Approximately 20,000 German and 60,000 non-German students study at the 14 German schools abroad worldwide. At the same time, the PASCH partner school initiative, co-ordinated by the German Federal Foreign Office, weaves a much denser network of students of German, providing young people abroad with access to the German language and education.

The first choice of school graduates in Germany who choose not to study usually falls on the mainstay of the German education system: a dual system vocational education and training programme. Dual denotes the combination of two to three and a half years of practical training in a company and the parallel theoretical education at a vocational college.

The dual vocational education and training system according to the German model has likewise developed into a successful education export.

The format is regarded as a remedy against youth unemployment that is so rampant in Europe, yet which is at a low rate in Germany. In addition to European Union (EU) countries, China, India, Russia and countries in South America likewise show interest in this vocational training model.

In total, Germany has concluded 40 bilateral co-operation agreements in the field of vocational education and training. Often, the implementation involves the German embassies, chambers of commerce abroad and German businesses.
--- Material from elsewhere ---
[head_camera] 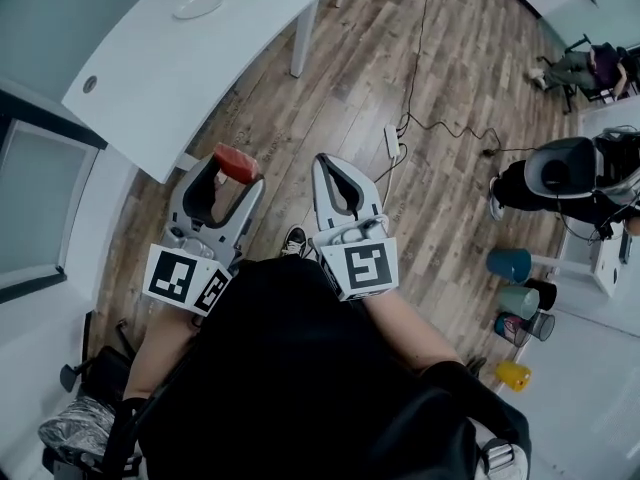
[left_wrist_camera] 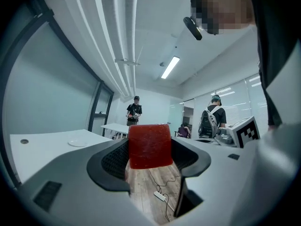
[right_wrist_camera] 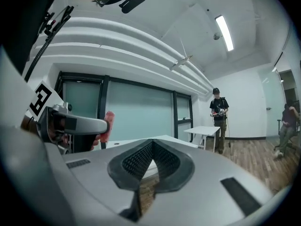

The fact that the German federal government currently is investing more than ever before in education and research is yet further proof for the high value placed on the topics of education and science in Germany.

The 2014 budget has increased to more than EUR 14 billion – EUR 313 million more than in 2013. "We have become a top-class country for education and research", says Johanna Wanka, German Federal Minister for Education and Research.

In their coalition agreement, the government parties CDU/CSU and SPD have agreed to increase the federal government's education expenses by an additional EUR 6 billion by 2017. The additional funds are intended to relieve the federal states, which carry the main responsibility for education in Germany, and make more money available for investments in schools and universities.

Many challenges remain alongside the pride in good systems and a successful launch into internationalisation: the integration of migrants and the permeability of the education system for children from socially disadvantaged families, the expansion of the day schools and the question whether to have 12 or 13 years of school before graduating with a university entrance qualification.

There is plenty to discuss with regards to education and plenty of reasons for decision makers in the German education system to develop an international awareness and to see what solutions other countries have come up with regarding these issues.

Which brings us back to the main topic: without exchange we all are the poorer.